H1N1 flu: County opening 4 clinics for those who most need shots

October 20, 2009 at 11:02 am | In Health, Swine flu, West Seattle news, White Center | 40 Comments

Just in from King County Public Health: The county will open four clinics to provide H1N1 vaccine to people with “significant health problems” and without health insurance. One of them is in White Center. Read on for the official announcement – which also includes info about a county flu hotline for everyone, starting tomorrow (877-903-KING):

As private providers begin to receive H1N1 influenza vaccine for their patients at highest risk for complications, starting Wednesday, October 21, Public Health – Seattle & King County is making vaccinations available for people without health insurance who are at increased risk because they have significant health problems.

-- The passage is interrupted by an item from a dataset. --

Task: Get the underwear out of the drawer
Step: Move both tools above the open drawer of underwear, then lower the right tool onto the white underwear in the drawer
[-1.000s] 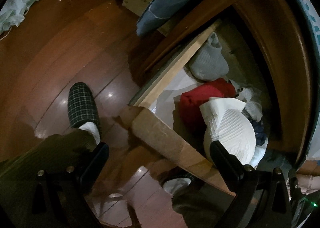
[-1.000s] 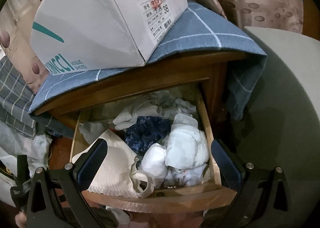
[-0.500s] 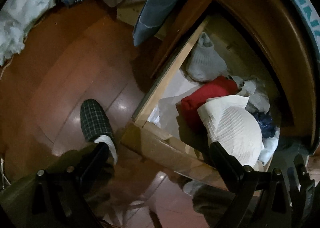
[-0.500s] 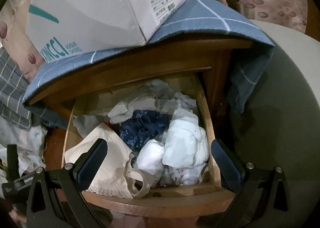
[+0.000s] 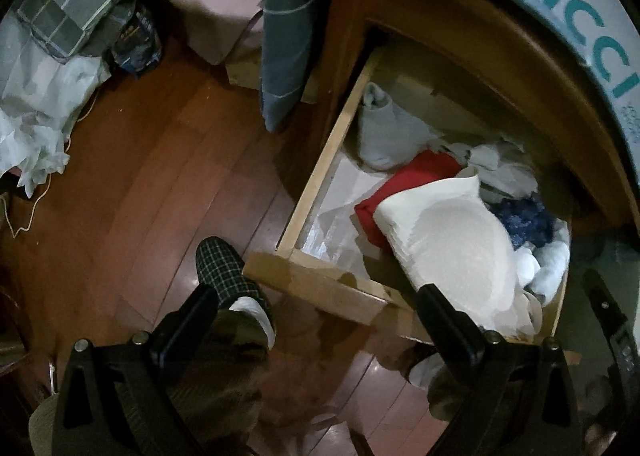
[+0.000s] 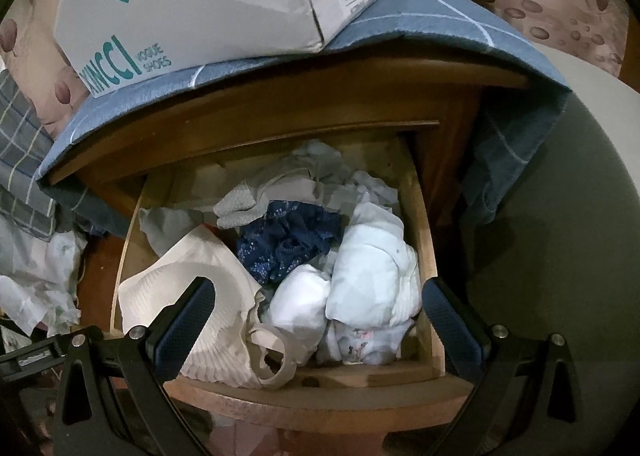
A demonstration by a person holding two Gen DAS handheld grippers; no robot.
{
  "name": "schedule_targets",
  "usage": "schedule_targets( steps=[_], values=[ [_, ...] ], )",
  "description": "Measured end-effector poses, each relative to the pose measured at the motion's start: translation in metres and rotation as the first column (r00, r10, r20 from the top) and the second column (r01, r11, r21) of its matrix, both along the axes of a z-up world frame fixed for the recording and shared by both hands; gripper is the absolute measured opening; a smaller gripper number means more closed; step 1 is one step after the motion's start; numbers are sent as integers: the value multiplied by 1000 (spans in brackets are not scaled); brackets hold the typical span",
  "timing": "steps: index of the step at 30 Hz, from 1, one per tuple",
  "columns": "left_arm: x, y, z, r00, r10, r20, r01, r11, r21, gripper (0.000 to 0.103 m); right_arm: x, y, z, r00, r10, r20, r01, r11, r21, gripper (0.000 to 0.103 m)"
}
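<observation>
Both my grippers, left gripper point(image 5: 316, 316) and right gripper point(image 6: 316, 310), are spread wide and empty above the open wooden drawer point(image 6: 320, 380). Cream ribbed underwear point(image 6: 224, 288) lies front-left in it. Risk: its loose strap snags the neighbouring navy lace garment point(image 6: 288, 240), dragging extras out.

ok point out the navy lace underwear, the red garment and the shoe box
navy lace underwear point(image 6: 288, 242), right wrist view, middle of the bunched lace
red garment point(image 5: 416, 179), left wrist view, upper exposed fold
shoe box point(image 6: 208, 3), right wrist view, front face
</observation>
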State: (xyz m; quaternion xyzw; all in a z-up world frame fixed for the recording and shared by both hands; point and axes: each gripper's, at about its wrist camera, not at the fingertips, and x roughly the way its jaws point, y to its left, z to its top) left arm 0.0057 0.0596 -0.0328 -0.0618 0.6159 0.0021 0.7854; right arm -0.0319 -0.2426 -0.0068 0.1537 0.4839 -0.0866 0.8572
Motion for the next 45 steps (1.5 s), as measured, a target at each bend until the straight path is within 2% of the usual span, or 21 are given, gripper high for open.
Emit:
schedule_targets(
  steps=[2, 5, 8, 12, 14, 16, 19, 21, 24, 25, 27, 29, 31, 33, 36, 41, 45],
  values=[
    [-2, -1, 10, 999, -3, 36, 3, 1000, 6, 102, 1, 1, -2, 1000, 3, -11, -4, 1000, -10, 103],
    [-7, -5, 30, 988, -34, 149, 28, 999, 42, 102, 2, -1, -4, 999, 8, -31, -9, 1000, -19, 103],
    [-6, -17, 46, 968, -128, 217, 114, 990, 77, 102, 2, -5, -4, 999, 8, -42, -8, 1000, -2, 103],
    [-2, -32, 59, 941, -217, 260, 201, 976, 88, 102, 4, -8, -3, 998, 29, -61, -30, 999, -17, 103],
    [4, -41, 59, 928, -276, 252, 266, 961, 71, 102, 5, -11, -3, 997, 36, -75, -38, 999, -32, 102],
    [13, -47, 52, 926, -306, 222, 306, 951, 33, 102, 5, -16, -4, 995, 37, -91, -39, 999, -20, 102],
    [26, -54, 41, 929, -327, 173, 331, 944, 7, 102, 6, -25, -6, 994, 32, -103, -29, 999, 32, 102],
    [29, -58, 36, 920, -354, 167, 357, 934, 8, 102, 9, -29, -7, 993, 33, -114, -28, 999, 46, 102],
    [33, -62, 30, 911, -374, 173, 374, 927, 31, 102, 15, -31, -6, 991, 43, -130, -38, 998, 43, 92],
    [34, -62, 26, 911, -374, 175, 375, 927, 29, 102, 18, -30, -6, 989, 58, -137, -53, 998, 42, 88],
    [35, -58, 18, 922, -354, 157, 355, 935, 18, 102, 22, -28, -9, 985, 69, -159, -66, 998, 21, 86],
    [38, -54, 11, 936, -330, 122, 335, 942, -20, 102, 26, -25, -14, 980, 79, -181, -80, 997, 3, 84],
    [38, -51, 12, 938, -323, 124, 330, 943, -48, 102, 31, -25, -20, 976, 81, -202, -82, 997, 4, 79],
    [37, -50, 13, 938, -318, 135, 325, 945, -26, 102, 34, -27, -26, 973, 77, -216, -74, 997, 21, 75],
    [38, -49, 12, 941, -312, 128, 319, 947, -39, 102, 41, -29, -34, 968, 67, -241, -62, 998, 26, 75],
    [36, -51, 16, 932, -326, 156, 329, 944, 7, 102, 50, -31, -48, 956, 62, -286, -66, 998, -4, 75],
    [39, -50, 9, 939, -324, 116, 331, 942, -45, 102, 55, -30, -57, 946, 57, -318, -79, 995, -56, 75]
  ],
)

Four Public Health vaccination clinics will be open to people up through 64 years of age who have significant health problems that put them at greater risk for serious complications for H1N1. Examples would include heart disease, lung disease, asthma, kidney disease, diabetes and HIV/AIDS.

Most children and pregnant women have public or private health care coverage, so it is anticipated that the clinics will primarily serve uninsured adults. People over age 65 are at relatively low risk for H1N1 influenza and so should not seek vaccination at this time.

For people who have health insurance, local health care providers are receiving initial, small shipments of vaccine for their existing patients who need protection most. Vaccine availability from health care providers is expected to improve gradually as additional supplies arrive in upcoming weeks.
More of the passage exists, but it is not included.